I think that is one of the reasons I continue to read her. That the parallels she draws are scary when you consider things going on the world. Just a thought!
Yea. I know what you mean. I
Yea. I know what you mean. I was certainly fascinated by it. And I suppose I still harbor some respect. There aren't that many novels that are really novels of ideas these days. And AS was certainly that. Obviously an ambitious undertaking.
Let's see, what are my favorite novels of ideas?
Number 1 would have to be Brothers Karamazov by Dostoyevsky
Camus, The Plague or The Stranger
Thomas Mann, The Magic Mountain
There really aren't that many.
Andy, So "War and Peace"
Andy,
So "War and Peace" is the novel you ALWAYS go back to, then? Your one favorite?

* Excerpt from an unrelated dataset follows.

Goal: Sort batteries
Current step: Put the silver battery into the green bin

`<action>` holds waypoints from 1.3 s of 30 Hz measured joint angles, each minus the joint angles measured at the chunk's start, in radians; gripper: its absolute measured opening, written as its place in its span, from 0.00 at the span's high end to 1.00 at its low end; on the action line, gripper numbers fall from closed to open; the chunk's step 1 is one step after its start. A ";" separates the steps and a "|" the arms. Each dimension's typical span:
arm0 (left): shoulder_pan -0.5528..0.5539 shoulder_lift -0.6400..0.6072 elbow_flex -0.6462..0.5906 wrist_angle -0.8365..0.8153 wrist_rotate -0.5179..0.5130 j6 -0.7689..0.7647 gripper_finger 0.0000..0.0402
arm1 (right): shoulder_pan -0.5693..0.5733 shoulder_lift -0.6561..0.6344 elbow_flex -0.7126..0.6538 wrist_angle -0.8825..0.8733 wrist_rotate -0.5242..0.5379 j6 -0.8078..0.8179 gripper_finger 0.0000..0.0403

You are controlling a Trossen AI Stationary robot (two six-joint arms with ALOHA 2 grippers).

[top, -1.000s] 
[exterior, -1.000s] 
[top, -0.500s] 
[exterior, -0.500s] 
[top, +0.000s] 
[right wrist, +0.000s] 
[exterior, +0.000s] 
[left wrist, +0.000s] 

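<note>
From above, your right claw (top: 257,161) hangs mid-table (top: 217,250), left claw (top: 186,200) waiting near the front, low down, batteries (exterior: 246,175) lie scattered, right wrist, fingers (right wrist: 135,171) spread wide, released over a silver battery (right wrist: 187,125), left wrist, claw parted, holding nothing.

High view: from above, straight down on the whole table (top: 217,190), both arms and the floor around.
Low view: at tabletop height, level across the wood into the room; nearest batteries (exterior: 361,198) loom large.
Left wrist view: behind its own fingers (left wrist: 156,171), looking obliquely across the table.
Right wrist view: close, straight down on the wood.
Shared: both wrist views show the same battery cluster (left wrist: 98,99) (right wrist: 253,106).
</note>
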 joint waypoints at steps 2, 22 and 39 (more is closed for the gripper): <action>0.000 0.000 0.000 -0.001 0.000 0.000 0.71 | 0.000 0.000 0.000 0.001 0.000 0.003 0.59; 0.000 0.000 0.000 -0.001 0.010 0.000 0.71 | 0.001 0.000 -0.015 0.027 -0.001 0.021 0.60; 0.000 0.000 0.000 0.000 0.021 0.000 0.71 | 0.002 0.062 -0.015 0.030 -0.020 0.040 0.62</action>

I have to admit I have not read any of the novels you mentioned. My education is, admittedly, lacking, but I am slowly reading those classics I missed the first time around (I was probably re-reading "Atlas Shrugged", one of her other novels, or a textbook on chemistry). I hope to add them to my stack at some time in the future.

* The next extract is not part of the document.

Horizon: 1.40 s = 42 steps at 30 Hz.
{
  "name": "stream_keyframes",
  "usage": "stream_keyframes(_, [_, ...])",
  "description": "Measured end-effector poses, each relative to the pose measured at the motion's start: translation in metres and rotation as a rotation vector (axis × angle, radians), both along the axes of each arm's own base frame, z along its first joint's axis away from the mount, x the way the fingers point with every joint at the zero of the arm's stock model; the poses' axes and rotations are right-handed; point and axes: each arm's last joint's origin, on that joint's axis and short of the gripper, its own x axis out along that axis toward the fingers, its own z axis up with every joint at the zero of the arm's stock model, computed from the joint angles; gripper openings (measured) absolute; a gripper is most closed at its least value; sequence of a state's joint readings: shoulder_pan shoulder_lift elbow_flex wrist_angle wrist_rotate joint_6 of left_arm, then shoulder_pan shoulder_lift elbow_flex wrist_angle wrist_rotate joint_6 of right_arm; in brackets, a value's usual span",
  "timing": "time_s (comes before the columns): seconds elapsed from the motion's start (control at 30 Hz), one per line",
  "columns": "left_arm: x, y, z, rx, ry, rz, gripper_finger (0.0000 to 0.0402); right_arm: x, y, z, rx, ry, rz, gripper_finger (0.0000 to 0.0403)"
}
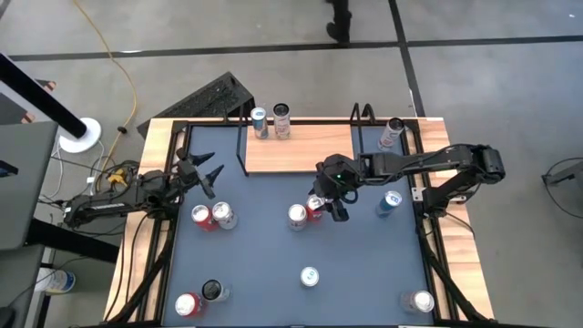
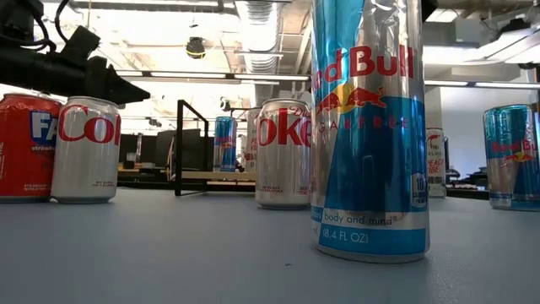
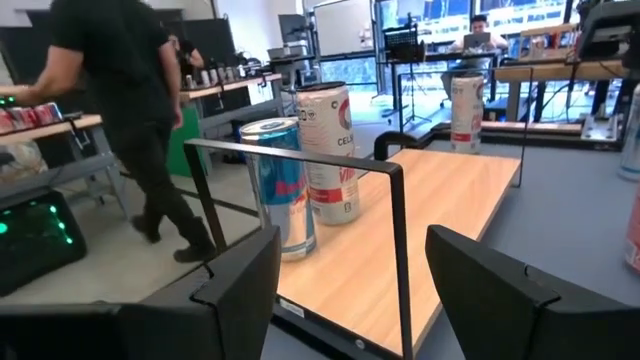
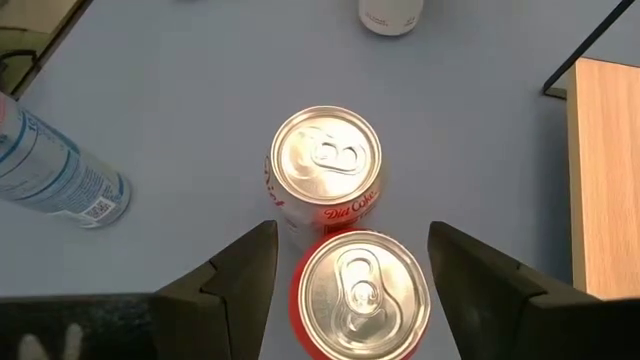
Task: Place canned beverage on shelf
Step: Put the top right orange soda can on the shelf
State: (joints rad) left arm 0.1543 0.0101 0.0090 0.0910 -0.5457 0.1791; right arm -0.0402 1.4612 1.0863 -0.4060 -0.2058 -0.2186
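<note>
The shelf (image 1: 296, 148) is a light-wood board with black wire side frames at the table's far middle. A blue-silver can (image 1: 260, 121) and a white can (image 1: 281, 118) stand on its far left part. A red can (image 4: 365, 295) stands upright on the blue tabletop, beside a silver Diet Coke can (image 4: 325, 165). My right gripper (image 1: 335, 208) hangs slanting over the red can, open, one finger on either side of its top (image 4: 352, 238), and I see no touch. My left gripper (image 1: 205, 169) waits open near the shelf's left frame (image 3: 350, 250), holding nothing.
Several more cans stand or lie about the table: a red one and a Coke (image 1: 211, 216) at the left, a Red Bull (image 1: 390, 202) at the right, one near the middle (image 1: 310, 276), others near the front corners. A person (image 3: 130, 110) walks beyond the table.
</note>
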Motion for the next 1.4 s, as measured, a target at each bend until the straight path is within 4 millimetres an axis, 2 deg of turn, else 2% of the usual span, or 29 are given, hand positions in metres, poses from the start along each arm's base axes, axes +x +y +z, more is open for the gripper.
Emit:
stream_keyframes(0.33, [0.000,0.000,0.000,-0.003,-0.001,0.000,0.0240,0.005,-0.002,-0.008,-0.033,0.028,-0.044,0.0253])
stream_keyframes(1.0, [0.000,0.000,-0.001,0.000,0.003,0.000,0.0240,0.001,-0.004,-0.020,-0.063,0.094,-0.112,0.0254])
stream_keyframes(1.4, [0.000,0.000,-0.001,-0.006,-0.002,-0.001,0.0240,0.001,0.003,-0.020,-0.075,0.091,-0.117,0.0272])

I think one of the things that most impressed me about Ayn Rand, and I found out about this much later, was that English wasn't her first language. To write novels of ideas, such as "The Fountainhead" and "Atlas Shrugged", is just impressive.
Do westerns count?
Hi Nancy,
That one book? My pick would have to be "Reilly's Luck" written by the greatest western novelist (in my opinion) of all time. A simple story, and though I personally have no interest in writng a western novel, I can totally relate to your need to have to keep going back. More so, the need to hold off before I begin again, reluctantly turning pages, knowing that the more pages I turn, the closer it brings me to the end once again.
When L'Amour wrote, he wrote in a way where the first page grabbed me and I had to know what was on page two, and so on. After many years of reading this story and other works of his, I found it difficult to seek interest in another author. Recently I have discovered David Baldacci, and once again have found an author who holds my attention in every sentence.
I'd like to have been able to say, "Moby Dick" or "Gone With the Wind" or something famous, but no, it really just boils down to a simple paperback that I could slip into my back pocket. That's my story, and I'm sticking to it. :)
Raymond
Of course they count...
Raymond,
Of course, a western counts! To me, a good story is a good story. While I have never read L'Amour, I have read most of the western-like serial novels by Dana Fuller Ross. They gave me a sense of history and continuity of character.
I know what you mean about David Baldacci. His novels grab you from page 1 and don't stop until the final paragraph. I don't think I have missed any of his except for, perhaps, the newest (the one after "First Family").
I'm glad to hear there are others who get totally immersed in a story and can't put it down. It makes me feel just a bit less odd and more normal.
Thanks for sharing your story and sticking to it!